Monday, November 01, 2004

Stages to Waking...

“Ughh…hmmm…”

The cool morning air touches me like a gentle hand, slowly dragging me to be half-awake. My ears barely hear the endless churning of vehicles passing by the road below. My eyes feebly discern a cornucopia of blur around the room. My mouth feels dry and I smell nothing unusual except a faint whiff of cigarette smoke from the night before.

“Ohhh…uhmm…”

I feel my body recoil from the numbness of lying down for an indefinite amount of time. My movements seem restrained and mechanical. I struggle to sit myself up from my bed, ignoring the temptation to snooze some more. The plain sheets are scattered and in disarray. My feet finally find themselves reaching for the wooden floor. There is a certain amount coldness that is transmitted from my feet to my brain.

“Hwmm…hooo…”

I let out a subtle yawn as a battle cry to an unknown fight ahead. The blur around me gradually cleared into various shapes and figures that I can distinguish. I calmly shake my head to remove the veil of confusion from my slumber. I find my mind grasping for something. A sudden jolt hit me.

“Ahhh…grrr…”

A dream. No, it was more of a nightmare. Not again. This irascible being was ravaging my consciousness again. I swore I never wanted to be reminded of it. I was flooded with a barrage of questions and thoughts like bees randomly buzzing around me—Why? What do you really want? Why won’t you go away and leave me alone? When will you ever stop hurting me? I can’t take it anymore. Pain. Hate. Misery. Happiness. Intimacy. Broken hope. Fear. Where am I? Who are you? Trust. Deception. Betrayal. Estrangement. You are happy now, don’t fuck with my life anymore. Dissention. Deliverance. Karma. We don’t deserve each other. Why bother? Do you care? No, you don’t. I won’t let you shit on me again. Defiance. Disgust. Aversion…

“No…stop!”

My mouth came alive and channeled my sentiment right away. The ramblings faded away, as if decimated by a banshee scream. I looked around once more, confirming the plane of existence where I am. This is another vestige of a vile past still haunting me. I thought I was through with this? I hate it every time this happens. I just want it to go away. I just want to be left alone... Suddenly, I felt the warmth of the sun trying to comfort me, as though it understood what I was going through. You had enough for the time being, let it go and live on… I shelved my useless meanderings and slowly stood up.

“I am awake…”

4 Comments:

Blogger Gendo Ikari said...

astig tol a! hehe its a long overdue post, ok lang.

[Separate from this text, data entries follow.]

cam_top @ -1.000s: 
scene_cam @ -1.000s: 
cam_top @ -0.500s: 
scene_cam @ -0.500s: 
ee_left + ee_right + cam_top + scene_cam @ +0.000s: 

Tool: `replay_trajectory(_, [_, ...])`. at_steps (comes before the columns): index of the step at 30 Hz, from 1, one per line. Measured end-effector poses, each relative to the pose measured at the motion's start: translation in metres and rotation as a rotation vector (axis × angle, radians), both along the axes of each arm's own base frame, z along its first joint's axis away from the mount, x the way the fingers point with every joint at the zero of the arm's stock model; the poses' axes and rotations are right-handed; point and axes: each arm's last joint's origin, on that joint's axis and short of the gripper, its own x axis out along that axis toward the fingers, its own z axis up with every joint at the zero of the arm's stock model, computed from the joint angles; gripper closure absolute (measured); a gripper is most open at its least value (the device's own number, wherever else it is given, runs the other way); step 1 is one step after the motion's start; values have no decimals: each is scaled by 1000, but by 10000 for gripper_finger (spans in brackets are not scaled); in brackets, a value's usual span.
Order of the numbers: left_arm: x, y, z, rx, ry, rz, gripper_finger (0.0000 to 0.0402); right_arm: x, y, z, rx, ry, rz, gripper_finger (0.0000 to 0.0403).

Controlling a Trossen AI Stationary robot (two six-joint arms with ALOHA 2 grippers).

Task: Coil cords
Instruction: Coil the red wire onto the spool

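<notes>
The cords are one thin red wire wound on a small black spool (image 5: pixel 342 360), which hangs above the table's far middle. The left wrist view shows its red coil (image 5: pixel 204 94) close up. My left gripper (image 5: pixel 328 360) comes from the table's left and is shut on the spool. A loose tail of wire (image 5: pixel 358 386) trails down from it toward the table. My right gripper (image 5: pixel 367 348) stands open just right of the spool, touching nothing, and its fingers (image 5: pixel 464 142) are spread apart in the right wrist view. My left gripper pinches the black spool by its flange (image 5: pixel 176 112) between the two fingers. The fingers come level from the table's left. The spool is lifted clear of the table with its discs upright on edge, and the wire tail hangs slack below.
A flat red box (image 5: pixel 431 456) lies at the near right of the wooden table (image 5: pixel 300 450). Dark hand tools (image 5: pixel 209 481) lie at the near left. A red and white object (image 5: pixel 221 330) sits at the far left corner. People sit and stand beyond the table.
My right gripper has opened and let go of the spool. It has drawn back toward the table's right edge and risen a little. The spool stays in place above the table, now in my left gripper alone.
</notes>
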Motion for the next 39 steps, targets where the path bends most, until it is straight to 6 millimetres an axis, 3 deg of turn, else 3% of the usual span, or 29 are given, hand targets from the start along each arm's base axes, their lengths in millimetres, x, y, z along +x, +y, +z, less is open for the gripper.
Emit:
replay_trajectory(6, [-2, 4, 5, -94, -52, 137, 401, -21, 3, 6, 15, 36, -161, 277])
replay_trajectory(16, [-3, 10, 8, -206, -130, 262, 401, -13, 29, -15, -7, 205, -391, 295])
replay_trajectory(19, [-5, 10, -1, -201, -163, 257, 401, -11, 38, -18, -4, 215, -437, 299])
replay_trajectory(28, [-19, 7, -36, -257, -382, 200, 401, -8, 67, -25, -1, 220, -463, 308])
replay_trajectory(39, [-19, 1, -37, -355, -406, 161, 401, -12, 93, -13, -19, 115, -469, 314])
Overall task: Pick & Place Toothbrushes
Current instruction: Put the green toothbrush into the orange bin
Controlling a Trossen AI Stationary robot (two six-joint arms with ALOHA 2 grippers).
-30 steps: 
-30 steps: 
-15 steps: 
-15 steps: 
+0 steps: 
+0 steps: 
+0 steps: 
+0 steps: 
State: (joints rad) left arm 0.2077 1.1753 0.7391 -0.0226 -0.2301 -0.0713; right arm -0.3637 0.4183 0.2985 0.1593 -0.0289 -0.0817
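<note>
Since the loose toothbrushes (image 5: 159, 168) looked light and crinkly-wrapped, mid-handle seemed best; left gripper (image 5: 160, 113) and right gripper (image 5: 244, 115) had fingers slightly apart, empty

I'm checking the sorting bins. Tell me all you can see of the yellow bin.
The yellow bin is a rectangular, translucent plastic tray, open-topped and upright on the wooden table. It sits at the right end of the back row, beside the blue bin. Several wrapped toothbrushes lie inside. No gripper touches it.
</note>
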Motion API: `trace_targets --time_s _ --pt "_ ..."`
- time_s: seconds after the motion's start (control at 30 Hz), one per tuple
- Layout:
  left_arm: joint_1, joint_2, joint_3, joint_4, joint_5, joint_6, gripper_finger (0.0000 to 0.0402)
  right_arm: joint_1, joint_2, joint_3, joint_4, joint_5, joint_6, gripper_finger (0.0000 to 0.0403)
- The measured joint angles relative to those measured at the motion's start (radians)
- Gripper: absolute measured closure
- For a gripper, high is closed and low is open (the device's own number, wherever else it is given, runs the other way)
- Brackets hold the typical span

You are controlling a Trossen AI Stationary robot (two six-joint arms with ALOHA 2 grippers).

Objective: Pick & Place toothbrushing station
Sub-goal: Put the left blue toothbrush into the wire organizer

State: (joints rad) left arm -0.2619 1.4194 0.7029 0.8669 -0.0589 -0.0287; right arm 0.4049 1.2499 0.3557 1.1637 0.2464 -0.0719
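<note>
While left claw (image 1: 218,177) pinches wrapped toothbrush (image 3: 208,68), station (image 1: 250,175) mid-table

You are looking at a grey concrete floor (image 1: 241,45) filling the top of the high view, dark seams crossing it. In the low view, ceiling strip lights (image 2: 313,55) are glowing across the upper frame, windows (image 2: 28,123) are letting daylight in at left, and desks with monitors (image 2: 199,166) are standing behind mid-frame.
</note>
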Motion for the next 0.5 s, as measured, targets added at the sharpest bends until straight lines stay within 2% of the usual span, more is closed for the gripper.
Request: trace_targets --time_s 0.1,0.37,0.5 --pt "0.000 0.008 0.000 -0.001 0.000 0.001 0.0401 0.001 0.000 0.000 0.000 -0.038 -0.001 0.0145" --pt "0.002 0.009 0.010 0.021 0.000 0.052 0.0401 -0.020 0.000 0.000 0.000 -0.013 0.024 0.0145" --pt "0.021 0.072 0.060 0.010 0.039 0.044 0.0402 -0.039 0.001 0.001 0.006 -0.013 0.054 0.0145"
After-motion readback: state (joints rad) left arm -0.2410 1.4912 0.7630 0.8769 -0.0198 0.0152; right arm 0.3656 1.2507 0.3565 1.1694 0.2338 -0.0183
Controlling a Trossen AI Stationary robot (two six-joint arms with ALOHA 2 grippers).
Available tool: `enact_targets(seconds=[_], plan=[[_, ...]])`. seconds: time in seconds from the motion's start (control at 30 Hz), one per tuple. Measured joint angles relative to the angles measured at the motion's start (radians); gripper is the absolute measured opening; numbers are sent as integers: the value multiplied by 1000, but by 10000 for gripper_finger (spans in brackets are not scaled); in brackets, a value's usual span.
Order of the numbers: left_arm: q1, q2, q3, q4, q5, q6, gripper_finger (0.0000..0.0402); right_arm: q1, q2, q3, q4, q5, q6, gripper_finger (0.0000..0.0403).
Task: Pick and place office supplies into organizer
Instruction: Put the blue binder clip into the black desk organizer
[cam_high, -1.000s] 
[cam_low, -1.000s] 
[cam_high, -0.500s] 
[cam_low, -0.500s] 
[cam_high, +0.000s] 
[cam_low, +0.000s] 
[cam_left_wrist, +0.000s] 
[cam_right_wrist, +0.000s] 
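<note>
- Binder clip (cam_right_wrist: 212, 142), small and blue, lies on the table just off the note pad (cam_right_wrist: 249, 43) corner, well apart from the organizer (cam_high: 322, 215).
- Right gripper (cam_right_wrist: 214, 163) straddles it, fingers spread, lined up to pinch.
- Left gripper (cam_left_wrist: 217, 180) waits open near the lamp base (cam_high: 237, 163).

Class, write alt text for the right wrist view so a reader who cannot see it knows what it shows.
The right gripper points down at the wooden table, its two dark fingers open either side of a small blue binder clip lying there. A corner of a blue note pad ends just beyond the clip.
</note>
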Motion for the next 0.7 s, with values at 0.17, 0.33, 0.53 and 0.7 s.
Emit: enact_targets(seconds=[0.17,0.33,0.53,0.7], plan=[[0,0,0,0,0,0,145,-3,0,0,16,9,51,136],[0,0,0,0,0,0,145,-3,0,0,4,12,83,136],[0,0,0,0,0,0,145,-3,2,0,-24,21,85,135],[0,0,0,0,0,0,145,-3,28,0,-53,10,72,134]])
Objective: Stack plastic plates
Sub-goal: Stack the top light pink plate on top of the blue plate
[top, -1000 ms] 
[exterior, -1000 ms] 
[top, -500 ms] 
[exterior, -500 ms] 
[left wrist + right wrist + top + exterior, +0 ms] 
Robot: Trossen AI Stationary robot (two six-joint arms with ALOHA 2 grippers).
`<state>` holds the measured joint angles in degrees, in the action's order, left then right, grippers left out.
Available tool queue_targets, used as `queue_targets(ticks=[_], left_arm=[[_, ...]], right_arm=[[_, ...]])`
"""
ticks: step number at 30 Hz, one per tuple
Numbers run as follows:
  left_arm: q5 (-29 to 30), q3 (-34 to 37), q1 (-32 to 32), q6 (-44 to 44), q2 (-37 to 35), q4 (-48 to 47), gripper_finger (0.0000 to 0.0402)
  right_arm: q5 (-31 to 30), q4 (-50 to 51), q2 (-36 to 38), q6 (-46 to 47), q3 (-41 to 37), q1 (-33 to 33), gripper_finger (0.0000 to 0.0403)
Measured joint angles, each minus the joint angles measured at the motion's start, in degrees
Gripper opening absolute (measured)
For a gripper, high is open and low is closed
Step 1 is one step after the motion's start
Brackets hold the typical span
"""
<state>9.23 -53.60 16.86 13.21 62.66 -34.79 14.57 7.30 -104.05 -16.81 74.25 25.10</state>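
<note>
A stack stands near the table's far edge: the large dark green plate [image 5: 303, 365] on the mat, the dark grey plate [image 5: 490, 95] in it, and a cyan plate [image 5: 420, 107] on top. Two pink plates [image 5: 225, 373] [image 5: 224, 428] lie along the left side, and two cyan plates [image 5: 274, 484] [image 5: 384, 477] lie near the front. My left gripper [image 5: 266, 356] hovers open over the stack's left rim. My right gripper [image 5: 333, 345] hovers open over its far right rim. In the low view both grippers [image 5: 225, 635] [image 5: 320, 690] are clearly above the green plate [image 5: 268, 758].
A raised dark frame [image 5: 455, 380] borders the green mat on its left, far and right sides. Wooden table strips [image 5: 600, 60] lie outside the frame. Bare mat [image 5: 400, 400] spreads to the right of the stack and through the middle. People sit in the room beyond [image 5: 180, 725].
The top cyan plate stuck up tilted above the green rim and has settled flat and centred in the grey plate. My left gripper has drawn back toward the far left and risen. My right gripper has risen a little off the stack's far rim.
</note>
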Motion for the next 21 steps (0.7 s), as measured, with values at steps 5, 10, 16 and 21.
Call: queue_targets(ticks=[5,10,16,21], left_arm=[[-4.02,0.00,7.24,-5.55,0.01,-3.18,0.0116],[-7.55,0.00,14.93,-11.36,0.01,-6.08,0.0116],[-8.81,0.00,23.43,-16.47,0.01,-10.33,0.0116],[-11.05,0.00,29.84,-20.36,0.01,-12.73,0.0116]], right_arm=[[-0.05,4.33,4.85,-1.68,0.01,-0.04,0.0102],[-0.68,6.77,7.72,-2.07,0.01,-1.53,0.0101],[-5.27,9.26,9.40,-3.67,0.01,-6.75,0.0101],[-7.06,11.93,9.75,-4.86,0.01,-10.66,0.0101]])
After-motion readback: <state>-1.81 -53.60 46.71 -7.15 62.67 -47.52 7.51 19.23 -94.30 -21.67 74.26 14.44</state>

what we are now, is the result of what we were, and with that we go to what we can become....

1:50 AM  
Blogger yusaku godai said...

For those who want enlightenment, this is a phenomenological spit from my forgone past. I don't intend this as a bitter release. Instead, this is a generalization of random thoughts I culled over the past 2 years. Might someone be offended or inspired, I'd gladly take it in stride. Enjoy!

4:44 AM  
Blogger teepsee said...

naknam.. huwat a post! napalabas na naman ulet ako ng dictionary ah.. hanlufet mo paker! :D

3:57 PM  
Anonymous Anonymous said...

One reason GOD created time was so that there would be a place to bury the failures of the Past.